Früh aufgestanden, nasse Füße bekommen und 10 Kitze gerettet
Iris Velte-Hillenbrand berichtet von ihrem Einsatz
Morgens 5:15 Uhr. Ich stehe irgendwo in der Rhön in einem Luzernefeld. Meine Knie sind nass, und ich sehe meinen Atem. Langsam kriecht die Feuchtigkeit nach oben. Das Laufen zwischen den bauchnabelhohen Luzernen fällt mir gar nicht so leicht wie ich vermutet habe. Und vorsichtig muss ich laufen. Erst wenn unsere Drohne den Bereich um mich herum abgesucht und freigegeben hat, geht es auch mal schnelleren Schrittes voran. Das wärmt zwar, allerdings dringt der Tau immer weiter die Hose hinauf. Meine Gummistiefel sind gerade gold wert.

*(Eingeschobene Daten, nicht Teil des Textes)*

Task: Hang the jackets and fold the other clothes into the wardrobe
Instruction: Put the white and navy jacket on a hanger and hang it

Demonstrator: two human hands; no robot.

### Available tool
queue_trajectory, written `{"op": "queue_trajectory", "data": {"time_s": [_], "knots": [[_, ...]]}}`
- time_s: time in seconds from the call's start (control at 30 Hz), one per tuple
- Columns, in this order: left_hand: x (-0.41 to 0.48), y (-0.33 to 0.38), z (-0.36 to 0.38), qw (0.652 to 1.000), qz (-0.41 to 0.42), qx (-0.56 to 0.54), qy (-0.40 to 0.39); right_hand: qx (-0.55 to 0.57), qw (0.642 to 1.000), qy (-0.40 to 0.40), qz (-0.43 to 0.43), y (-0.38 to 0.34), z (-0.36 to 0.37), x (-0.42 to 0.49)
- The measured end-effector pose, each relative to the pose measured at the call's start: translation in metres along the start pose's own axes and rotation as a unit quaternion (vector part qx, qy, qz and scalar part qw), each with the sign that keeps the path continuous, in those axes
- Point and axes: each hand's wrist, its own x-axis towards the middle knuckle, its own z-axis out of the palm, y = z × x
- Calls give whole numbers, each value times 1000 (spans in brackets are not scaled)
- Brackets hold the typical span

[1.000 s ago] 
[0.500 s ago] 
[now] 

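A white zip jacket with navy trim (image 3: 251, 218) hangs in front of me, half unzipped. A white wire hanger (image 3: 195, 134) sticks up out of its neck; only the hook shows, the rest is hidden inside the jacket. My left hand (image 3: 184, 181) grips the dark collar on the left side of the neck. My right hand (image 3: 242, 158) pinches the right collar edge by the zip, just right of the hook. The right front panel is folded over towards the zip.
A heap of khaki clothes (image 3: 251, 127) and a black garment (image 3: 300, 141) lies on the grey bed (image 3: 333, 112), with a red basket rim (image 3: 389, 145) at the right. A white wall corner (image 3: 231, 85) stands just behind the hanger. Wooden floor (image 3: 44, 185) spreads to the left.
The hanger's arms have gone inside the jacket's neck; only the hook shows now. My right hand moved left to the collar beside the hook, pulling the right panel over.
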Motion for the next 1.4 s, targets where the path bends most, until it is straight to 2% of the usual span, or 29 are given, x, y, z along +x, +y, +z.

Die Luft ist klar und am Horizont grüßt das Morgenrot. Zwischen dem Gezwitscher der Vögel bekomme ich und alle anderen Helfer über Funk immer wieder Auskunft, wo die Drohne etwas gefunden hat, und welcher Läufer des heutigen Teams sich zur Fundstelle begeben soll.
Ich beobachte neugierig und gespannt meine Kolleg/innen, wie sie sich durch das hohe Grün arbeiten. Und, wird da ein Arm in die Luft gestreckt? Höre ich ein :“ich habe eins“?

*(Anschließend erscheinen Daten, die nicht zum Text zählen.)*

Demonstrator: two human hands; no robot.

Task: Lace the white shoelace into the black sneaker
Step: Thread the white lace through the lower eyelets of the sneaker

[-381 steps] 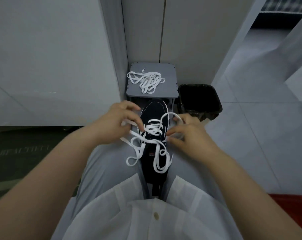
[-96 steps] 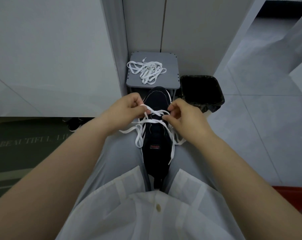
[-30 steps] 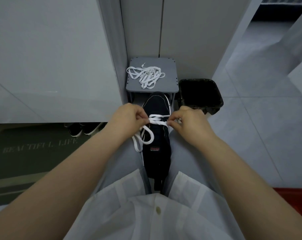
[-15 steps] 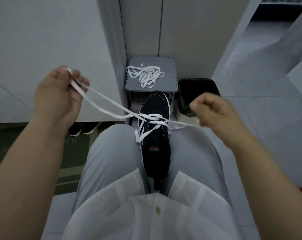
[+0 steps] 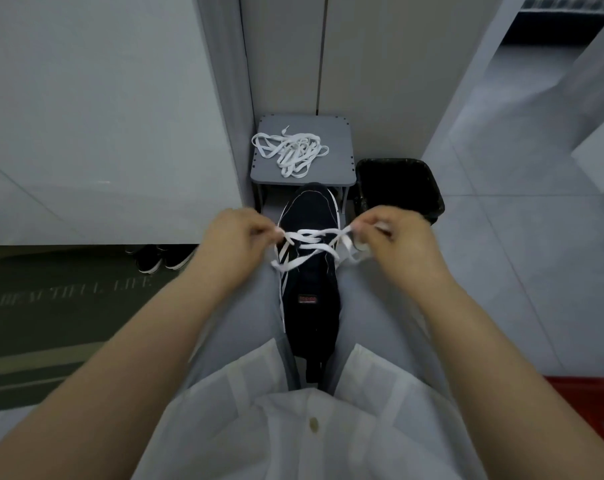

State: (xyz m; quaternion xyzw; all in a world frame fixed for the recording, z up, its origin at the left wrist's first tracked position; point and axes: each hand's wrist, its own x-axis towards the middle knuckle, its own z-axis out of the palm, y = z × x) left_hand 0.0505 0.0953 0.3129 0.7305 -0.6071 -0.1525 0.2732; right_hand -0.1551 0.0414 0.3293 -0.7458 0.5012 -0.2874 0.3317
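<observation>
Green mat (image 5: 61, 299): lies on the floor at the left, well apart from the work.
Black bin (image 5: 390, 161): stands on the floor past the right hand, beside the stool.
Grey stool (image 5: 335, 133): stands just past the toe of the shoe. A loose spare lace (image 5: 291, 152) lies in a pile on top.
Black sneaker (image 5: 307, 282): lies between the two legs (image 5: 248, 320). Its long way points straight away from the body, toe toward the stool. It has white stripes on the side and a small red tag (image 5: 307, 299) on the tongue.
Left hand (image 5: 236, 237): just beside the left side of the shoe, fingers curled, pinching one end of the lace.
Right hand (image 5: 395, 239): just beside the right side, fingers curled round the other end.
White shoelace (image 5: 312, 233): flat and thin. It runs across the shoe from hand to hand and crosses itself. Only the front part looks laced.
What matters next: both hands are about as near as each other. The lace goes side to side and the shoe goes front to back, so I think each end must come in to the middle and back toward the tag.
</observation>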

Nein. „Nur eine Liegestelle“,sagt Dany ein bisschen enttäuscht. Der Wärmesensor der Drohne hat erhöhte Temperatur gemessen an einer Stelle, an der bis vor einigen Minuten ein Kitz, eine Geiß oder ein anderes Tier gelegen haben muss. Man sieht nur noch den Abdruck auf der Erde.
Die Drohne steigt wieder höher, genau wie die Nässe an meinen Hosenbeinen.

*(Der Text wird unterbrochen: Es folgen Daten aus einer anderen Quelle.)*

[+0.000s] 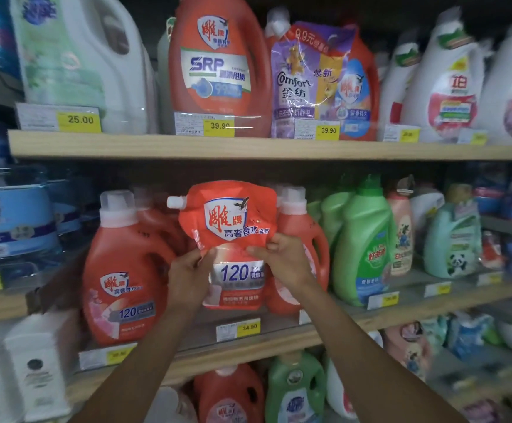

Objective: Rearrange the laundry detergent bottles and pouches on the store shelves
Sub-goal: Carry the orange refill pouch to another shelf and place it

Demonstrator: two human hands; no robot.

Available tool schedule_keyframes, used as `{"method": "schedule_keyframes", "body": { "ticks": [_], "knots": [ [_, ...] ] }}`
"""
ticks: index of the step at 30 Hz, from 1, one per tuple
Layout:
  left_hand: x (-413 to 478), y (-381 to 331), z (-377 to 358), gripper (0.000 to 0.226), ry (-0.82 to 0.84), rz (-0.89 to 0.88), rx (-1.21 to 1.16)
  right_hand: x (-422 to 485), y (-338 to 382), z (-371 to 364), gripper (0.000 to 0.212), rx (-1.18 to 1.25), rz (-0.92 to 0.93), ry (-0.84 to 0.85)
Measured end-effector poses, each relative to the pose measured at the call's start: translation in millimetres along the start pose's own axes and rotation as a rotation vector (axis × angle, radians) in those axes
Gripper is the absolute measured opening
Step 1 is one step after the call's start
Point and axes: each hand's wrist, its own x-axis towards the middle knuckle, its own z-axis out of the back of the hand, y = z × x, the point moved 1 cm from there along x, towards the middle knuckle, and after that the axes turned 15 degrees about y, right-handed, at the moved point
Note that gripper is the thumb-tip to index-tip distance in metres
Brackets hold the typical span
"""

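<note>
A red detergent pouch with a white spout at its top left stands upright at the middle shelf, in front of red bottles. My left hand grips its left side at mid-height. My right hand pinches its right side a little higher. A red bottle with a white cap stands to the left of the pouch. Another red bottle stands right behind the pouch on the right.
On the top shelf stand a white jug, a large red bottle and a purple Comfort pouch. Green bottles stand to the right on the middle shelf. Yellow price tags line the shelf edges. More bottles fill the lower shelf.
</note>
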Motion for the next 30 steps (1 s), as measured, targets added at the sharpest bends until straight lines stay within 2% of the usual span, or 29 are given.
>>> {"method": "schedule_keyframes", "body": {
  "ticks": [5, 11, 14, 17, 20, 25, 30],
  "knots": [
    [-9.1, -13.9, -25.5, 0.046, 0.074, -0.026, -0.054, -40.6, 21.8, 17.6, 0.024, -0.023, -0.036, -0.106],
    [-30.8, -33.9, -110.2, 0.030, 0.250, 0.017, -0.079, -118.7, 46.6, 76.4, 0.031, -0.091, -0.076, -0.272],
    [-45.2, -54.8, -172.0, 0.033, 0.357, -0.013, -0.104, -169.6, 61.2, 123.3, 0.029, -0.155, -0.094, -0.371],
    [-64.6, -77.2, -244.2, 0.033, 0.494, 0.016, -0.229, -224.1, 79.2, 177.4, 0.017, -0.212, -0.138, -0.449],
    [-81.0, -105.2, -321.9, 0.038, 0.603, -0.026, -0.244, -279.6, 100.8, 236.3, 0.024, -0.261, -0.156, -0.549],
    [-118.4, -156.3, -458.5, 0.029, 0.749, -0.067, -0.338, -375.8, 136.2, 333.9, 0.021, -0.366, -0.183, -0.723],
    [-158.1, -196.0, -583.1, 0.043, 0.855, -0.071, -0.452, -460.4, 163.0, 418.4, 0.021, -0.451, -0.202, -0.850]
  ]
}}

Wieder hat der Drohnenführer etwas entdeckt. Und dieses mal reckt sich ein Arm.“ Fund, ich habe eins“. Ganz vorsichtig hat unser Drohnenführer meine Kollegin Schritt für Schritt zu der Stelle gelotst, wo geschützt von Luzernen und Klee ein kleines zartes Rehkitz liegt, eingerollt wie ein Hörnchen
Eine Transportbox wird gebracht und das Kleine vorsichtig mit Gras gepolstert hinein gelegt. Es wird aus dem Feld hinaus getragen, ein Stück weiter in ein benachbartes Feld oder ein Wäldchen, wo es dann nach seiner Mutter rufen und warten kann.
Dann findet die Drohne in meiner Nähe etwas.
Es ist ein größeres Kitz. Schon zu agil und zappelig für die Transportbox, also darf ich es auf den Arm nehmen. Wie ein mittelgroßer Hund denke ich. Ich drücke es an meinen Oberkörper, habe aber auch Angst es zu verletzen. Das Herzchen geht ganz schnell und es schaut etwas irritiert in die Gegend. Die ersten Meter ist es ganz still und rührt sich nicht. Dann hat es offenbar keine Lust mehr auf einen unfreiwilligen Umzug, zappelt und schreit ganz laut nach seiner Mama.
Jetzt nur nicht loslassen denke ich! Und in dem Moment ist die Kälte, die nasse Hose und die unmenschliche Uhrzeit vergessen. Wir bringen es in Sicherheit. In wenigen Minuten wird das Feld gemäht. Der Bauer hatte uns um Hilfe gebeten, um die Tiere vor dem sicheren Mähtod zu bewahren.